Data extracted from a collection:

• • • •

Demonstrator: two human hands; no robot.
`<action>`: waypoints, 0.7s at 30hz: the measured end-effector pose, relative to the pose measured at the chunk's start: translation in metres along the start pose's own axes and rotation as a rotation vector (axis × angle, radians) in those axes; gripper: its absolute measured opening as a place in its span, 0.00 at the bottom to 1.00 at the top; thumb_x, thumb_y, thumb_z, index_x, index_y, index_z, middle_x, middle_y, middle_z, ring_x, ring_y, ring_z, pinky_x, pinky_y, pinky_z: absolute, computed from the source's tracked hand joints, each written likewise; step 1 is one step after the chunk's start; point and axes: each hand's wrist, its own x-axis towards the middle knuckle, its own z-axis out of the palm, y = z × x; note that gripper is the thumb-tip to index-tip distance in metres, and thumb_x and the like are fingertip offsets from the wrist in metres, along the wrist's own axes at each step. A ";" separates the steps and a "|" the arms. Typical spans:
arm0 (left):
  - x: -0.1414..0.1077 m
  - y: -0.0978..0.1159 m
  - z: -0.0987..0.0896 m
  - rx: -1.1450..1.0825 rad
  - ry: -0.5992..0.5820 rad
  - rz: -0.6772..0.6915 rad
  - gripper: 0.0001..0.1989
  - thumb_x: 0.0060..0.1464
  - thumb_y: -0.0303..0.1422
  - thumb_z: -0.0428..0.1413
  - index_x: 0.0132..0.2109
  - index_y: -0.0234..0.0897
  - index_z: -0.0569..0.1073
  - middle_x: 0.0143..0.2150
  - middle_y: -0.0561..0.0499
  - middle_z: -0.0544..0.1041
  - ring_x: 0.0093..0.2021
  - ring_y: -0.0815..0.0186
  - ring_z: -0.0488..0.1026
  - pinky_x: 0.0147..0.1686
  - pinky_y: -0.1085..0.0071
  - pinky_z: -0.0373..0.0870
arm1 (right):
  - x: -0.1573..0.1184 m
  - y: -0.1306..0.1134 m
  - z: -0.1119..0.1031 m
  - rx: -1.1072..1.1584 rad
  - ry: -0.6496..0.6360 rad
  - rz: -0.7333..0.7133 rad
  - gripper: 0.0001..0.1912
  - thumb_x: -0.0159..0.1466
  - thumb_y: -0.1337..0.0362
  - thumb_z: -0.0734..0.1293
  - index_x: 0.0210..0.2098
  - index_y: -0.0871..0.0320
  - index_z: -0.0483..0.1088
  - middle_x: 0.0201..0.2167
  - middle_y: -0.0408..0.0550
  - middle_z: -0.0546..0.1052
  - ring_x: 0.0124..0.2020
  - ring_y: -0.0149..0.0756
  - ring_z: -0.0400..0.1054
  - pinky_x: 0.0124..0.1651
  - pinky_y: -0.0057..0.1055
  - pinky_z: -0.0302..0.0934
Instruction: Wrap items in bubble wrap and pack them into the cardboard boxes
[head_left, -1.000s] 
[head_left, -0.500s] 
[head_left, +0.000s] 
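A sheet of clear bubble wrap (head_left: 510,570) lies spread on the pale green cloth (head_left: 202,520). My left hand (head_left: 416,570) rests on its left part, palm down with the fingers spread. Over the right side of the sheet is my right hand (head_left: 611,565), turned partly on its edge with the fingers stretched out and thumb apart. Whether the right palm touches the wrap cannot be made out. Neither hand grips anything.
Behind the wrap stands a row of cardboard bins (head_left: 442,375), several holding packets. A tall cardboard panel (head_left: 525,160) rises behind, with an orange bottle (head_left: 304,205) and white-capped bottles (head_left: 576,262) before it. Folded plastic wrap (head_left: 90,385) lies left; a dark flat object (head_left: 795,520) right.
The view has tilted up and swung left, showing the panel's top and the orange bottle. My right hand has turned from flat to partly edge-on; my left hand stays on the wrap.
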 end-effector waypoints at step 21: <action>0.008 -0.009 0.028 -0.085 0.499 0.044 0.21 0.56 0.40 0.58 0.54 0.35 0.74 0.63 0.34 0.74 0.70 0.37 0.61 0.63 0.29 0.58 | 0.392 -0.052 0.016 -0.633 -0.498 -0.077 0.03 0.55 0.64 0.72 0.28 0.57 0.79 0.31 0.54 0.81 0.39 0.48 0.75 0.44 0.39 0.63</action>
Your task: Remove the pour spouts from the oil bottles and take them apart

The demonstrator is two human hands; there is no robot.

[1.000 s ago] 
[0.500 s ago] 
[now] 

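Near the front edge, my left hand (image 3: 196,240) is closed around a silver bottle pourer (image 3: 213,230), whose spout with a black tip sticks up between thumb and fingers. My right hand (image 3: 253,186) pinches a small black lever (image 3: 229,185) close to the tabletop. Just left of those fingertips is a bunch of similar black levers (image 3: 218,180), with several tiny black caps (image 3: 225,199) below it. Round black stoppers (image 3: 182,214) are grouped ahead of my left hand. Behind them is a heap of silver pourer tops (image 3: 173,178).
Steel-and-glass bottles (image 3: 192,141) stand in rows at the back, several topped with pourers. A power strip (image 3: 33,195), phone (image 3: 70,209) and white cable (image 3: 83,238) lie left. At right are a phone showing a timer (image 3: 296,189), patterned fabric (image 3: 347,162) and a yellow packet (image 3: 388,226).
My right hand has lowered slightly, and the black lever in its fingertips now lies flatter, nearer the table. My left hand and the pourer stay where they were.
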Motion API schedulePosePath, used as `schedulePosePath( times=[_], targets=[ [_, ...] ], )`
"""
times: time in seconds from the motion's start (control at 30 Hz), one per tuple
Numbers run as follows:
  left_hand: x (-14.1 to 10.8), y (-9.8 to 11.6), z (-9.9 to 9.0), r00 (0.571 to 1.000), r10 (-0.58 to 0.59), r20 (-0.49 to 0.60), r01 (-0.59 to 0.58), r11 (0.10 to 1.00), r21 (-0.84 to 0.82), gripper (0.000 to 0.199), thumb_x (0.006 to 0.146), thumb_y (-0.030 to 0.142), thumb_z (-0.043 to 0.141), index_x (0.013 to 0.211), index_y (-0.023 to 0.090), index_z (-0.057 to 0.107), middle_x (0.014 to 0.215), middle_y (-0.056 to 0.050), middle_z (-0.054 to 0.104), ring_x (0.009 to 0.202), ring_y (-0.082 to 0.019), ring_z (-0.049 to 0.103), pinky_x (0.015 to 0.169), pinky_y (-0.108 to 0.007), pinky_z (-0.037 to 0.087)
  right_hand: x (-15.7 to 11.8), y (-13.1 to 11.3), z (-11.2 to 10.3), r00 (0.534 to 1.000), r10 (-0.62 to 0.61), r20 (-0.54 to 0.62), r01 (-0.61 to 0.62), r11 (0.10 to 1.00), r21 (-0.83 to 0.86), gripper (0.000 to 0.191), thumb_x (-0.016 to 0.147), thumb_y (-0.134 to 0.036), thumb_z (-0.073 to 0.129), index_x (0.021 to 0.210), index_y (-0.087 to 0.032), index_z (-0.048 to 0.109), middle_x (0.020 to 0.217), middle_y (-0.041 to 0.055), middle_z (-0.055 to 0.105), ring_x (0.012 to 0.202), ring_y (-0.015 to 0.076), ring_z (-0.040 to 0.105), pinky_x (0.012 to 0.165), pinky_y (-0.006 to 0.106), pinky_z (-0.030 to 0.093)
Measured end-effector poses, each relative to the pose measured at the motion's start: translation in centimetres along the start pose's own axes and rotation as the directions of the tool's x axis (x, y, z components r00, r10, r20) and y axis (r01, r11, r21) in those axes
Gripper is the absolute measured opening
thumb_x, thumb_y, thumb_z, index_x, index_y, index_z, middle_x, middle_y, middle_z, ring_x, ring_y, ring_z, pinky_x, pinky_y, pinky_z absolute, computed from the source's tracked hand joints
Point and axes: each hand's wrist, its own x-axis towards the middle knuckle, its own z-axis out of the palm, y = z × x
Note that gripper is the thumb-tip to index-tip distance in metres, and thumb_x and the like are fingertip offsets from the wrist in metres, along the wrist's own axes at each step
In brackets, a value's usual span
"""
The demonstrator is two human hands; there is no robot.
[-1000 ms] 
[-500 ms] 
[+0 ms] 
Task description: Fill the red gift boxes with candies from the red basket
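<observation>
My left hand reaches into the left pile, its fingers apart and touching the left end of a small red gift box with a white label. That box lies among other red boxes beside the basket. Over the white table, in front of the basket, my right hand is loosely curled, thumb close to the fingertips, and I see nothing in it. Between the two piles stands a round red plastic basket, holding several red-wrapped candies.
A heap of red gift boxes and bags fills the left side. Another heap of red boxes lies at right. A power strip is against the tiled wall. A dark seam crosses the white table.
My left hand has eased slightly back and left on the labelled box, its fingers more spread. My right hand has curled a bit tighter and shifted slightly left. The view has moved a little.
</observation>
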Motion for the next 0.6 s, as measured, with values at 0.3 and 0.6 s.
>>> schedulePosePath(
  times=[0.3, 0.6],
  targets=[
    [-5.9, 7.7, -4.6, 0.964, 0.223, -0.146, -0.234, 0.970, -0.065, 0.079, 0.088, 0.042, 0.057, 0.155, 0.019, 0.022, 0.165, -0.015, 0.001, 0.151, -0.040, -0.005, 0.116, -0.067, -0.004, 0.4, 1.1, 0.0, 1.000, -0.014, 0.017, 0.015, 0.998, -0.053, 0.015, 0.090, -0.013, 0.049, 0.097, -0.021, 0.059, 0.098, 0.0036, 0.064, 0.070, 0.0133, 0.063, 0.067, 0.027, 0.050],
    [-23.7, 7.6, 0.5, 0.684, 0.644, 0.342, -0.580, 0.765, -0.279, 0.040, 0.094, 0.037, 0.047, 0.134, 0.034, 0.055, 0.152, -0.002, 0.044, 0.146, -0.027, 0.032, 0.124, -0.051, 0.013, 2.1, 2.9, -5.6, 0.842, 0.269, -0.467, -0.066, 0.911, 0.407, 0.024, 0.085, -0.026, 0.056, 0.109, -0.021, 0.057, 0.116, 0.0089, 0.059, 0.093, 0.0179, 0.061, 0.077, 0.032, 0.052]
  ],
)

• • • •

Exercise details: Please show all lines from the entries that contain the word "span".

Solution below:
`<action>`: waypoints, 0.7s at 30hz: the measured end-effector pose, relative to the pose measured at the chunk's start: translation in metres along the start pose's own axes and rotation as a rotation vector (axis × angle, radians) in those axes; gripper: its absolute measured opening as a place in its span, 0.00 at the bottom to 1.00 at the top; thumb_x, thumb_y, thumb_z, index_x, index_y, index_z, middle_x, middle_y, middle_z, ring_x, ring_y, ring_z, pinky_x, pinky_y, pinky_z: absolute, computed from the source's tracked hand joints, each written likewise; step 1 is one step after the chunk's start; point and axes: each hand's wrist, its own x-axis towards the middle knuckle, its own z-axis out of the palm, y = z × x; note that gripper is the thumb-tip to index-tip distance in metres, and thumb_x and the like are fingertip offsets from the wrist in metres, along the wrist's own axes at each step. A ";" separates the steps and a "|" the arms. Typical spans:
In brackets, a value's usual span

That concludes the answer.